Given data
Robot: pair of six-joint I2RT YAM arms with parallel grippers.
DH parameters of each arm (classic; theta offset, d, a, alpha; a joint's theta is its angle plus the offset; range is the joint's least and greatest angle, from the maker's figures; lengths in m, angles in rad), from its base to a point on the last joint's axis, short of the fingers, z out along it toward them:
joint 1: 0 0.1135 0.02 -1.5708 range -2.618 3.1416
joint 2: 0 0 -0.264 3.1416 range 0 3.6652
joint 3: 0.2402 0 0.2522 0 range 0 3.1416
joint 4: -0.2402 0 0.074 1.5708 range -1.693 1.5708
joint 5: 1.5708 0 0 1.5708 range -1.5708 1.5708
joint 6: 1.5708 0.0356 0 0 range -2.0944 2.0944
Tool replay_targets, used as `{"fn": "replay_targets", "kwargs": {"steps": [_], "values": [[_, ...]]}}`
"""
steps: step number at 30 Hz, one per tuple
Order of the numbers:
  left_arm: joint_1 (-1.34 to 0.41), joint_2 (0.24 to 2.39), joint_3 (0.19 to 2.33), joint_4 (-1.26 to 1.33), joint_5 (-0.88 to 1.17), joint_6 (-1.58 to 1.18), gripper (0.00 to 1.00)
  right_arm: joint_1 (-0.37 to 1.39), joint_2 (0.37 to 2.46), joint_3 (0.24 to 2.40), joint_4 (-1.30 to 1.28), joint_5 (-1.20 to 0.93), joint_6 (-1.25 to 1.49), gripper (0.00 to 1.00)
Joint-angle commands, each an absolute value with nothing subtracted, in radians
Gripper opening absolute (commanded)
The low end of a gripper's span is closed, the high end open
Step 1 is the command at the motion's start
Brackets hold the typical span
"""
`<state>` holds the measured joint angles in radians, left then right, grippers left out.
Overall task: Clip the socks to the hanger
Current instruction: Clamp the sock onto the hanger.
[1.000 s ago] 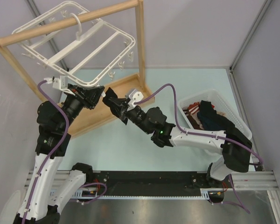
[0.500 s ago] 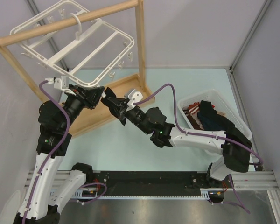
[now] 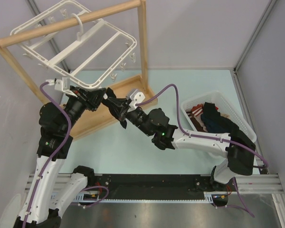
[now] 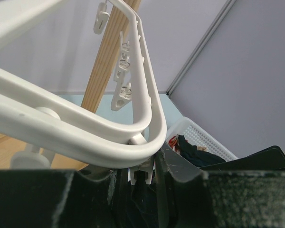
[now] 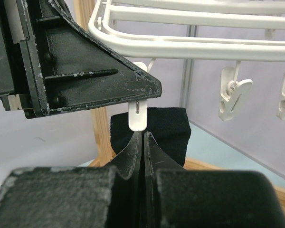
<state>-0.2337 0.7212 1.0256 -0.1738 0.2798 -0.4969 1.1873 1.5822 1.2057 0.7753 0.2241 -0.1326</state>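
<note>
The white hanger (image 4: 85, 137) hangs from the wooden stand, with its near corner low over my grippers. My left gripper (image 4: 142, 176) is shut on a small white clip (image 4: 141, 171) dangling from that corner. In the right wrist view the clip's lower tip (image 5: 137, 118) sits just above my right gripper (image 5: 143, 135), which is shut on a black sock (image 5: 167, 127). The sock stands upright behind the clip tip, touching or nearly touching it. From above, both grippers (image 3: 100, 96) (image 3: 113, 102) meet under the hanger's rim (image 3: 131, 40). More dark socks (image 3: 213, 118) lie in the basket.
The wooden stand (image 3: 142, 52) rises right behind the grippers, and its base board (image 3: 92, 121) lies under them. A white basket (image 3: 242, 124) with dark and reddish garments stands at the right. Other clips (image 5: 233, 97) hang along the hanger's rim.
My right gripper has carried the black sock left and up, closing on the clip held by the left gripper. The left arm has stayed put.
</note>
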Motion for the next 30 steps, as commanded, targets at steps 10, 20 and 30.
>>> {"fn": "replay_targets", "kwargs": {"steps": [10, 20, 30], "values": [[-0.252, 0.715, 1.014, -0.210, 0.316, -0.508, 0.31, 1.204, 1.609, 1.273, 0.827, 0.230, -0.138, 0.00], [-0.252, 0.710, 1.028, -0.229, 0.296, -0.496, 0.67, 1.206, 1.612, 1.281, 0.844, 0.232, -0.146, 0.19], [-0.252, 0.684, 1.144, -0.385, 0.200, -0.420, 0.87, 1.198, 1.569, 1.281, 0.721, 0.259, -0.143, 0.55]]}}
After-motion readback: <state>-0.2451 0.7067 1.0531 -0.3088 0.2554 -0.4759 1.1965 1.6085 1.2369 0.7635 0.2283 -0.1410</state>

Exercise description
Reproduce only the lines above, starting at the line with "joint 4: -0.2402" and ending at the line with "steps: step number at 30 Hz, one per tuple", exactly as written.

Answer to this task
joint 4: -0.2402 0 0.074 1.5708 range -1.693 1.5708
joint 5: 1.5708 0 0 1.5708 range -1.5708 1.5708
joint 6: 1.5708 0.0356 0 0 range -2.0944 2.0944
Tool replay_targets, used as `{"fn": "replay_targets", "kwargs": {"steps": [_], "values": [[_, ...]]}}`
"""
steps: step number at 30 Hz, one per tuple

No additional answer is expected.